На грани двух миров

Конец девятнадцатого века и начало двадцатого века — Москва Владимира Гиляровского, самого известного российского репортера, писавшего под псевдонимом дядя Гиляй, стяжавшего славу своими описаниями дореволюционной истории города. Московский репортер, не опустивший руки после беды в 1887 г. с его первой книгой «Трущобные люди», которая была сожжена во дворе полицейского участка, а набор ее был рассыпан по распоряжению цензуры. Успех знаменитого его труда «Москва и москвичи», рассказавшего всему миру о быте дореволюционного города и его жителей, сделал из «летучего корреспондента», как он себя называл, историка и летописца жизни России. 

У Гиляровского своя Москва, город сезонных рабочих и ночлежек, рынков, занимавших значительную часть Садового кольца, и трактиров с отменной русской кухней. Это единственный московский журналист, книгу которого готовы покупать тысячными тиражами и переводить на другие языки спустя век после описанных в ней событий.

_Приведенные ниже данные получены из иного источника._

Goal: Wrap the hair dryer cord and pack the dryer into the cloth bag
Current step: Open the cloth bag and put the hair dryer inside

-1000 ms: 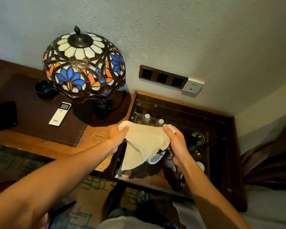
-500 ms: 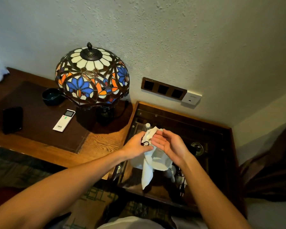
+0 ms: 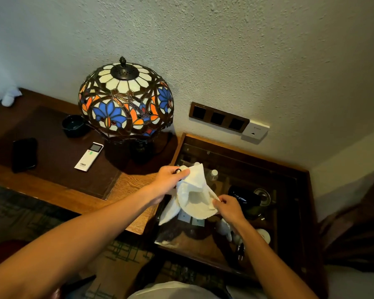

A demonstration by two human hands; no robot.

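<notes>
The left hand (image 3: 167, 180) was closed on the upper edge of the cloth bag (image 3: 192, 197), at its dark drawstring. The right hand (image 3: 228, 207) pinched the bag's opposite rim, spreading its mouth. The black hair dryer (image 3: 243, 196) lay just beyond the right hand, on the glass-topped table (image 3: 289, 173).

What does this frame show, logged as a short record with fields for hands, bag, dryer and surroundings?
left hand: pinches the upper edge of the cloth bag, near its dark drawstring
right hand: fingers grip the bag's lower right rim
bag: white, held in the air between both hands, mouth spread open
hair dryer: dark, lying on the glass-topped cabinet, not yet in the bag
plug: on the cabinet, beside the right forearm
desk: holds stained-glass lamp, white remote
</notes>
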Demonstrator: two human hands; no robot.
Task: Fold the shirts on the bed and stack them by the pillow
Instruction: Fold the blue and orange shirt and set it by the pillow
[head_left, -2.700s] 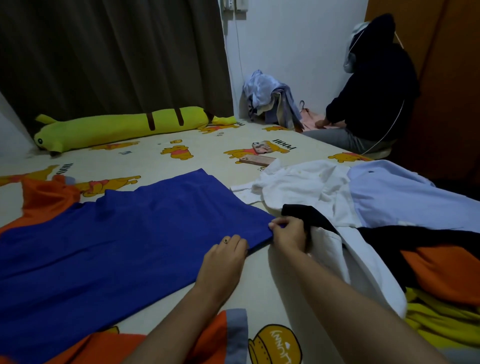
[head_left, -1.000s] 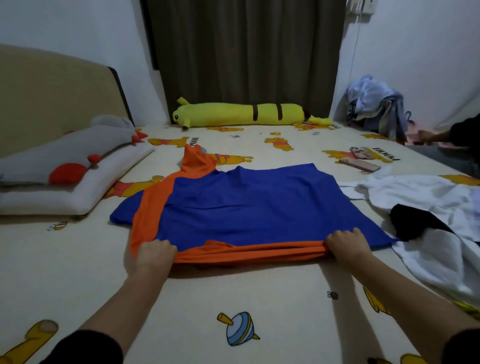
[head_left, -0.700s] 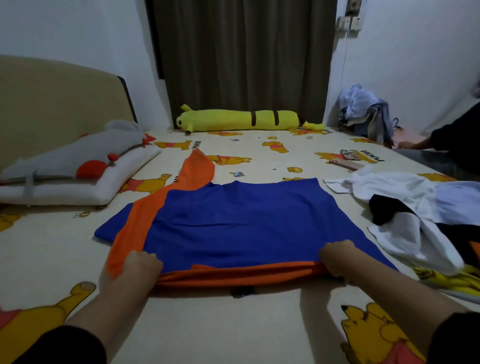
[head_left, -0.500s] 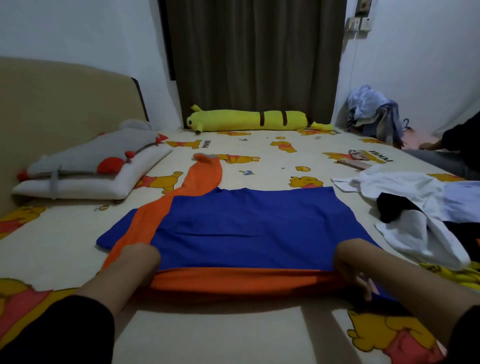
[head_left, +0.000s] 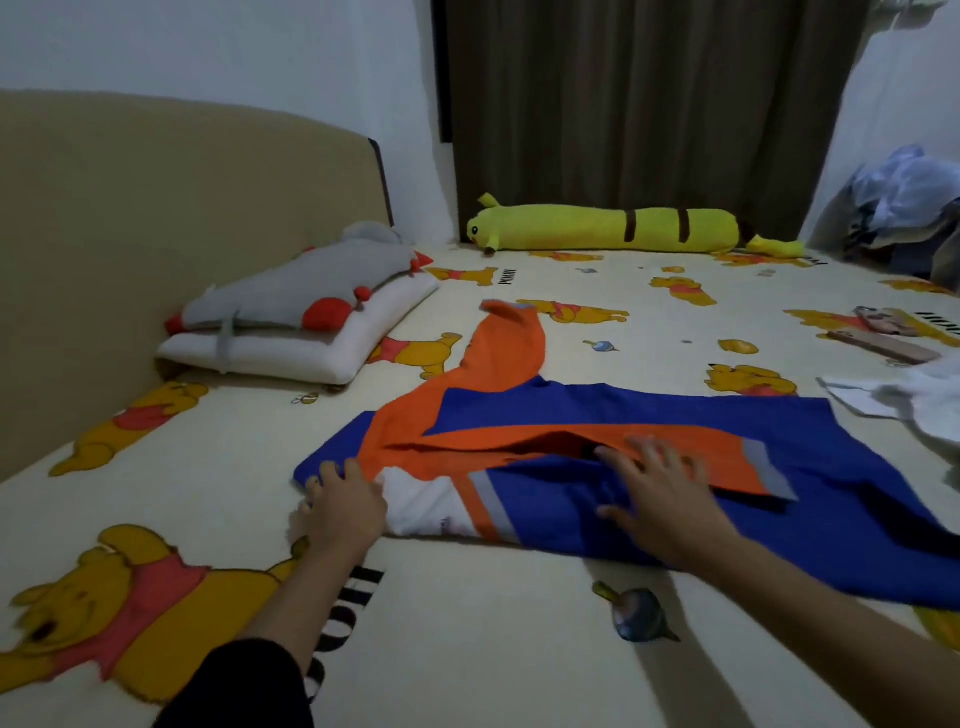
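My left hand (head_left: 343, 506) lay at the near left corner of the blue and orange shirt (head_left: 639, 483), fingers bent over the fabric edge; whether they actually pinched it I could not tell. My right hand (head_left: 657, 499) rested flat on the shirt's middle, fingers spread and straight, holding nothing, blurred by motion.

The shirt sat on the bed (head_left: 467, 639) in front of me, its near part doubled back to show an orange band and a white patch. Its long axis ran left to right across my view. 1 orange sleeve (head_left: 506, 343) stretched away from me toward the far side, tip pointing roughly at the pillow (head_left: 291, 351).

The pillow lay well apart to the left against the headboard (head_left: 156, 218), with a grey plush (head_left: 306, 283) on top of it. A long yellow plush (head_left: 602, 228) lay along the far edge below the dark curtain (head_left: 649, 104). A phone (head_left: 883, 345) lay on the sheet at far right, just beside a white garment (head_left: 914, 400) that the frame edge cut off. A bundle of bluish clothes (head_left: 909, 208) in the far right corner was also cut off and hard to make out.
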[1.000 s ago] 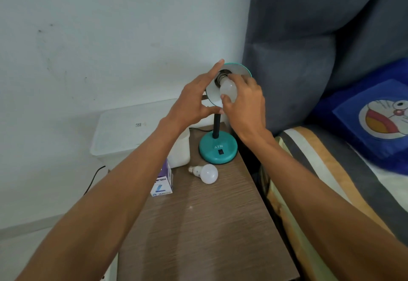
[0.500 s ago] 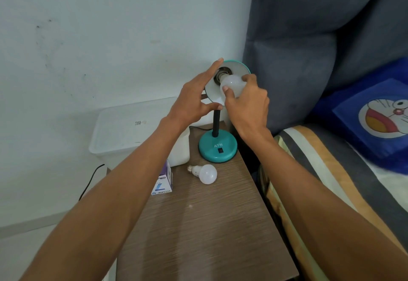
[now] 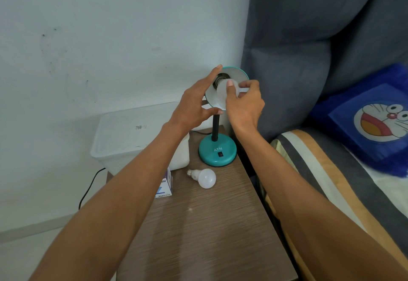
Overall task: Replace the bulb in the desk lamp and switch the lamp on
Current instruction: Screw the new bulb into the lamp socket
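Note:
A teal desk lamp stands at the back of the wooden bedside table (image 3: 205, 232), its round base (image 3: 217, 153) carrying a black switch (image 3: 220, 154). The shade (image 3: 237, 75) tilts towards me. My left hand (image 3: 195, 101) grips the shade's left rim between index finger and thumb. A white bulb (image 3: 221, 90) sits in the socket, and my right hand (image 3: 245, 101) has its thumb and fingers closed around it. A second white bulb (image 3: 204, 178) lies on its side on the table in front of the base.
A white plastic box (image 3: 132, 134) stands left of the lamp, with a small bulb carton (image 3: 165, 186) beside it. A black cable (image 3: 88, 190) hangs off the table's left. A grey headboard (image 3: 309, 48), striped bedding and a blue cartoon pillow (image 3: 373, 121) lie to the right.
My right hand has turned on the bulb in the socket, the thumb moving up over the bulb's front. The left hand has stayed on the shade.

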Motion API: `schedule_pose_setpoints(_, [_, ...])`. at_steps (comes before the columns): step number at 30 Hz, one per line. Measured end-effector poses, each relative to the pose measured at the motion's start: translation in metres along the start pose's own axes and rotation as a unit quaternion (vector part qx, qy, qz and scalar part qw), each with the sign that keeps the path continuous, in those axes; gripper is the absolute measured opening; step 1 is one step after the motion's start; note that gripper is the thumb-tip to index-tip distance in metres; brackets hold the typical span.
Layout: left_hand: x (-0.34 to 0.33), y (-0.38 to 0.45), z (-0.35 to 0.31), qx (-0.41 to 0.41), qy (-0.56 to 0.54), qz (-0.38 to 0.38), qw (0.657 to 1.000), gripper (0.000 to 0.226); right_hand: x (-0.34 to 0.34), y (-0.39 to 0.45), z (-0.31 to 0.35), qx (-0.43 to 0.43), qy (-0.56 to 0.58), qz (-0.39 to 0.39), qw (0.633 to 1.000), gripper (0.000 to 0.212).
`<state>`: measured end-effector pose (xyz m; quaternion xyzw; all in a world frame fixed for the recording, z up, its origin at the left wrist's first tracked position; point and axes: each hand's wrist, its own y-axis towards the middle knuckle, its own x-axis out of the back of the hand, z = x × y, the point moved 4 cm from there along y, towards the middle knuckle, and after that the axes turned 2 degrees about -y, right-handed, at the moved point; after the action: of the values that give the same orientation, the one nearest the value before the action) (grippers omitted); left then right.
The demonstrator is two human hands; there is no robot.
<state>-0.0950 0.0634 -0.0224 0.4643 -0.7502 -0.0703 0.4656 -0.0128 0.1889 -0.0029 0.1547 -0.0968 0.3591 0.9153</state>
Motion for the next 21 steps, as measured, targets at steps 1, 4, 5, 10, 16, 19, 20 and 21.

Московские трущобы, Хитровская площадь, ночлежки и доходные дома на 10 тысяч человек, приносившие их владельцам баснословные барыши. В дом Степанова-Ярошенко с трактиром «Каторга» в Подколокольном переулке Гиляровский приводил Станиславского, Немировича-Данченко, художника-декоратора и артистов Художественного театра перед постановкой пьесы Горького «На дне». «Днем завтракаешь в «Эрмитаже», ночью, добывая материал, бродишь по притонам Хитрова рынка. Сегодня, по поручению редакции, на генерал-губернаторском рауте пьешь шампанское, а завтра — едешь осматривать задонские зимовники, занесенные снегом табуны…», — писал Гиляровский. 

Два главных «эксклюзива» Гиляровского — пожар на фабрике Морозовых, а также пережитая на собственной шкуре Ходынка. Давка на Ходынском поле из-за организованных празднеств и раздачи подарков (грошовых кружек) по случаю коронации Николая II, описанная журналистом и напечатанная в «Русских ведомостях», вызвала временный арест и конфискацию тиража издания, но который потом разрешили и его пришлось допечатывать после републикации его статьи в зарубежных изданиях.

После революции 1917 г. журналист отказался от репортерской жизни и полностью переключился на бытописание дореволюционной жизни. В вышедшей 1930-х годах «Москве и москвичах» Гиляровский отмечает Советскую власть, которая сделает столицу — городом номер один во всем мире, и описывает как происходило с помощью милиции расселение огромных ночлежек. 

«Я вижу, растущую не по дням, а по часам новую Москву. Она ширится, стремится вверх и вниз, в неведомую доселе стратосферу и в подземные глубины метро, освещенные электричеством, сверкающие мрамором чудесных зал… В «гранит одетая» Москва-река окаймлена теперь тенистыми бульварами. От них сбегают широкие каменные лестницы. Скоро они омоются новыми волнами: Волга с каждым днем приближается к Москве. Когда-то на месте этой каменной лестницы, на Болоте, против Кремля, стояла на шесте голова Степана Разина, казненного здесь. Там, где недавно, еще на моей памяти, были болота, теперь — асфальтированные улицы, прямые, широкие. Исчезают нестройные ряды устарелых домишек, на их месте растут новые, огромные дворцы», — отмечает Гиляровский.

Автор отмечает строящиеся новые заводы, а также стадионы — «московские колизеи, где десятки и сотни тысяч здоровой молодежи развивают свои силы, подготовляют себя к геройским подвигам и во льдах Арктики, и в мертвой пустыне Кара-Кумов, и на «Крыше мира», и в ледниках Кавказа». Территория Москвы поглощает недавние «гнилые окраины» и ближние деревни. «Москва вводится в план. Но чтобы создать новую Москву на месте старой, почти тысячу лет строившейся кусочками, где какой удобен для строителя, нужны особые, невиданные доселе силы… Это стало возможно только в стране, где Советская власть. Москва уже на пути к тому, чтобы сделаться первым городом мира. Это на наших глазах… Грядущее проходит предо мною… И минувшее проходит предо мной. Уже теперь во многом оно непонятно для молодежи, а скоро исчезнет совсем. И чтобы знали жители новой столицы, каких трудов стоило их отцам выстроить новую жизнь на месте старой, они должны узнать, какова была старая Москва, как и какие люди бытовали в ней. И вот «на старости я сызнова живу» двумя жизнями; «старой» и «новой». Старая — фон новой, который должен отразить величие второй. И моя работа делает меня молодым и счастливым — меня, прожившего и живущего на грани двух столетий, на переломе двух миров», — написал Владимир Гиляровский.